- [Description of the task]:
Everything from the line holding "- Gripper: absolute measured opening" to the end of the data must be reproduced exactly; include both boundary lines and nothing else.

- [Data segment]:
◇ ◇ ◇ ◇
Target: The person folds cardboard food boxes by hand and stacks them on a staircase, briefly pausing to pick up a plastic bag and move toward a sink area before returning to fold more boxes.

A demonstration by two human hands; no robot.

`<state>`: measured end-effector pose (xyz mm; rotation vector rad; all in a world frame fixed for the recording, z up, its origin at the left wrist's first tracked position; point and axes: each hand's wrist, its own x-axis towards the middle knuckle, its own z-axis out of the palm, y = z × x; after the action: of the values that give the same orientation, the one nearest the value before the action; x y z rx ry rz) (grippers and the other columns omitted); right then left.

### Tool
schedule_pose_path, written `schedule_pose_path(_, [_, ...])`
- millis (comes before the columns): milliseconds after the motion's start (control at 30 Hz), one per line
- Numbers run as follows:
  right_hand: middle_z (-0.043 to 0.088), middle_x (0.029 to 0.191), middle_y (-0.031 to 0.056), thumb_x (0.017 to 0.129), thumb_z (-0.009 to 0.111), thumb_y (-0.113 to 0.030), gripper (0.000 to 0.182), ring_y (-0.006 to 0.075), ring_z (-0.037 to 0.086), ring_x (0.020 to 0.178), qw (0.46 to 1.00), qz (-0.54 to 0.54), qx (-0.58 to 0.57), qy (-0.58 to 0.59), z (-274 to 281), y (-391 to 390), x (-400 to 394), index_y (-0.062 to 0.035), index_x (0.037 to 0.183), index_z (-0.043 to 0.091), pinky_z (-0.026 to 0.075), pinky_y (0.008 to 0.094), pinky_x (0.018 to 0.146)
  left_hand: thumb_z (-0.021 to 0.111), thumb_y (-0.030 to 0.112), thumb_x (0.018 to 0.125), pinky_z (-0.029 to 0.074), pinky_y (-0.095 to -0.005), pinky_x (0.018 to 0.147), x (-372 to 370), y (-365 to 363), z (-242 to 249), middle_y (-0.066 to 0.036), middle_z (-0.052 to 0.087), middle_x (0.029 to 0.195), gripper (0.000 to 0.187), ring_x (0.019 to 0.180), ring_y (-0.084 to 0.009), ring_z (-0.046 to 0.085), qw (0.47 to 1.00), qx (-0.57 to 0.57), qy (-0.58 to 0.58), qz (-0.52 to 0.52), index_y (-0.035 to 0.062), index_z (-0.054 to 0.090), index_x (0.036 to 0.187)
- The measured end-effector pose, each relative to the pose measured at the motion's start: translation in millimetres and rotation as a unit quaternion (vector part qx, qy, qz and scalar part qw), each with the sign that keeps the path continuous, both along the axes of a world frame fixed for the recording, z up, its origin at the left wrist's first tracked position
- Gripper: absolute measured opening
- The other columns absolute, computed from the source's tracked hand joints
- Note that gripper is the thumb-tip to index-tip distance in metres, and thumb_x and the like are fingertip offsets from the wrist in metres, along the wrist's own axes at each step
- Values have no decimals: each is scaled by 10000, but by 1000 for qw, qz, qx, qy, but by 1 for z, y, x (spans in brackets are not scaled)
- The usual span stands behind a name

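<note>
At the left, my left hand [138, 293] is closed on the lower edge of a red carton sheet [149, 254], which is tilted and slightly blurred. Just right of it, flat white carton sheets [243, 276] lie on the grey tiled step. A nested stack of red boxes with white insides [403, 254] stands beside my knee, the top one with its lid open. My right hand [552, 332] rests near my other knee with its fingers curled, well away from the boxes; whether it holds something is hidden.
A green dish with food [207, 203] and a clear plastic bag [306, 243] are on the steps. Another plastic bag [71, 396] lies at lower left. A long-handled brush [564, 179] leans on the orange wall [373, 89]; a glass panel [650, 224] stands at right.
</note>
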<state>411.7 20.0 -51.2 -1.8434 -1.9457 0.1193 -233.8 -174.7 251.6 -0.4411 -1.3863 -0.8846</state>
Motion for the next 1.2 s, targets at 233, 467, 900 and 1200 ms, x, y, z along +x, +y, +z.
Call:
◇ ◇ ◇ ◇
- [Your solution]:
- Gripper: absolute measured opening
- The other columns absolute, computed from the source's tracked hand joints
- Note that gripper is the thumb-tip to index-tip distance in metres, and thumb_x and the like are fingertip offsets from the wrist in metres, along the wrist's own axes at each step
- Values have no decimals: each is scaled by 10000, but by 1000 for qw, qz, qx, qy, but by 1 for z, y, x (spans in brackets are not scaled)
- The usual span stands behind a name

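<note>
At the left, my left hand [138, 293] is closed on the lower edge of a red carton sheet [149, 254], which is tilted and slightly blurred. Just right of it, flat white carton sheets [243, 276] lie on the grey tiled step. A nested stack of red boxes with white insides [403, 254] stands beside my knee, the top one with its lid open. My right hand [552, 332] rests near my other knee with its fingers curled, well away from the boxes; whether it holds something is hidden.
A green dish with food [207, 203] and a clear plastic bag [306, 243] are on the steps. Another plastic bag [71, 396] lies at lower left. A long-handled brush [564, 179] leans on the orange wall [373, 89]; a glass panel [650, 224] stands at right.
</note>
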<state>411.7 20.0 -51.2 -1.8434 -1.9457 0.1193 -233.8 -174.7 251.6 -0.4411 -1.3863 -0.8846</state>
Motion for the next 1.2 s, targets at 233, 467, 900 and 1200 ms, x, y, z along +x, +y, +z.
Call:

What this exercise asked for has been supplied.